On this day in 1995 I was installed as the Fifth Pastor of Zion Church. So it's an anniversary of sorts.
I must admit that, personally, it is a rather bittersweet anniversary. What is sweet is way Zion has embraced me--and I them. It is better than I could have imagined when (with no little trepidation) I moved my family to Detroit eleven years ago. Zion's kindness, love, affection, longsuffering, and generosity seemingly knows no limits.
Our relationship is as it should be--familial. Since the beginning, they have honored me by calling me "Father," and never once have they been taken aback when I have addressed them as "my beloved" or "my little children." Even in the midst of the few squabbles (which, truly, have been few and far between), that mutual love has never dissipated. I have tried hard to show them the same respect they have consistently shown me, and fear that I have failed to live up to the standard they have set.
This is the sweet, and for it they will ever be the parish I will always love.
But in this life, with the sweet often comes the bitter.
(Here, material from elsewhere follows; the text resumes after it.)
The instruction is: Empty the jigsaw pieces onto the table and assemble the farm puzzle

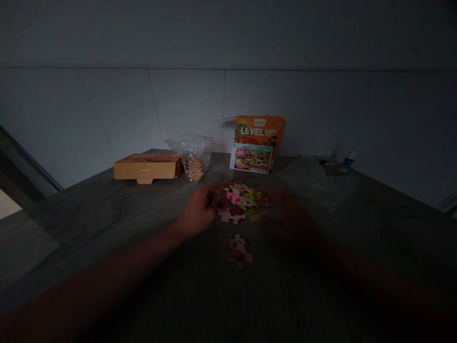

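A loose heap of colourful jigsaw puzzle pieces (238, 196) lies on the dark grey table between my two hands. My left hand (200, 209) is at the heap's left side, fingers curled in at its edge; whether a piece is between them is hidden. On the other side, my right hand (287, 214) is dim and smeared, its fingers touching or close to the pieces. Nearer to me, apart from the heap, lies a single puzzle piece (239, 250) with a pale and red print.
An orange box (146, 167) stands at the back left, beside a clear plastic bag (194, 162) of pieces. A picture card (252, 158) leans on an orange "LEVEL UP!" board (260, 129). Clear plastic film (310, 178) and a small blue item (347, 163) lie right.
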Motion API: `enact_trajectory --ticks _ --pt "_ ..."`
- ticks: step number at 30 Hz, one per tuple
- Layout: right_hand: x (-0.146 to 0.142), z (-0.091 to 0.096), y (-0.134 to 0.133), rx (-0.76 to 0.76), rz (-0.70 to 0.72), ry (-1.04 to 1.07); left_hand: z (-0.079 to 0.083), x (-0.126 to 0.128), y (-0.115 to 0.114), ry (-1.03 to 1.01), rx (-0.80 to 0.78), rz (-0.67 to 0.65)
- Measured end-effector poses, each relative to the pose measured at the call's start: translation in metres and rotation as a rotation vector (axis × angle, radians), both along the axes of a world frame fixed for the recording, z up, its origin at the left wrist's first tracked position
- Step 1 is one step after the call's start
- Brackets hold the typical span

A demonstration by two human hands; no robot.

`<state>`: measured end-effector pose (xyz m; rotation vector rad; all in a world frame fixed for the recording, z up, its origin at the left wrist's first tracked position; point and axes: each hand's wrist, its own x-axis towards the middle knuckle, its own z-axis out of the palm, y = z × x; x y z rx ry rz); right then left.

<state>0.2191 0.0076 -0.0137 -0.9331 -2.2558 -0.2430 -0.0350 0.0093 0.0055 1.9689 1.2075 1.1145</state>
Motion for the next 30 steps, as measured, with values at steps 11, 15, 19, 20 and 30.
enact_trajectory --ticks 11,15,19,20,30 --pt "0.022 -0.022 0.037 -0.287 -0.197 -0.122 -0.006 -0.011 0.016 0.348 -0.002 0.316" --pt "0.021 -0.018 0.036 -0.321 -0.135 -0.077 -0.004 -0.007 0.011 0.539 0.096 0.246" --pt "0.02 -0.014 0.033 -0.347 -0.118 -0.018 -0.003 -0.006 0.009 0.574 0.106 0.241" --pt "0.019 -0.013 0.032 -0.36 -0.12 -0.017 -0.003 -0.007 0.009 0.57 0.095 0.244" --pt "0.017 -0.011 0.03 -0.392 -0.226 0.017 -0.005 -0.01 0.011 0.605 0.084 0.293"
What has been most bitter has nothing whatsoever to do with Zion or the people of Zion. Rather, it has to do with where Zion lives and swims.
From our vantage point, we have seen the continued disintegration of both the city we call home and the synod we call our own. Both have disintegrated in ways I could not have envisioned or even imagined 11 years ago. For, when I moved here, it seemed that Detroit was in a renaissance and the LCMS was returning to faithfulness.
Regrettably, Detroit is no longer in a renaissance. Despite much talk and some good efforts, while the downtown looks better, the neigbhorhoods have gotten much worse. The biggest decline is in basic city services--the most basic being police protection. The reasons for decline are too numerous and too complex to list, but surely it is not helped by selling the city's future and soul to casinos coupled with a mentality of impoverishment and a governmental structure that, by its very nature, resists neighborhood improvement.
More devastating than the decline of city is the ruination of the LCMS. Like modern day Detroit, the LCMS has always been structurally unstable. It began as a coalition between two disparate groups in the attempt to revive confessional Lutheranism. On the one side were the Saxons, led by C. F. W. Walther, which attempted a repristination of the era known as "Lutheran Orthodoxy." On the other side were the Bavarians, sent by J. K. Wilhelm Löhe, which attempted a return to a liturgical confessionalism. In the intervening years, both groups have been overrun by what their leaders feared--American evangelical pragmatism. In the LCMS, this has resulted in a Lutheranism that has deserted any pretense to its catholic heritage, is essentially antinomian, and liturigically adheres quite ferociously to adiaphronism. Most devastating of all, however, is the abandonment of any meaningful ecclesiology.
Through the years, under the influence of her Pastors, Zion has manfully attempted to be a paragon of what a Lutheran congregation should be. In the process, it has attracted a small gaggle of admirers and an even smaller collection of imitators. Zion has also fended off any number of detractors and critics ("confessionals" or otherwise) who have been all too willing to attack or disparage its efforts. And so Zion has become little more than a symbol of what could be and, realistically, has devolved into an "experiment."
All of that was managable while the LCMS retained some semblance of liturgical integrity (or, at least, what passes for "liturgical integrity" in post-reformation "confessional" Lutheranism). However, the LCMS long since lost any such semblance and, predictably, the result has been an increasingly downward spiral into least-common-denominator protestantism. For Zion this means that, while it remains faithful as a parish and (one hopes) has grown in its catholic understanding, it has effectively become more and more isolated while remaining in fellowship with those who either wish its demise or tolerate its "eccentricities." The practical result is that very few members of Zion ever go elsewhere within the LCMS (either when they move or when they vacation), and if they do so out of loyalty, they feel deprived if not cheated.
These observations could be passed off as nothing more than the disappointments of a parish priest who struggles with bearing the cross were it not for the fact that he and his parish remain in communion with those who have, at the least, abandoned their heritage or, at the most, slidden into heresy. For unlike Detroit, the problems in the LCMS have declined beyond matters of discipline and basic services. At least, that's how it looks as this priest ruminates on this day--which makes the anniversary ever so bittersweet.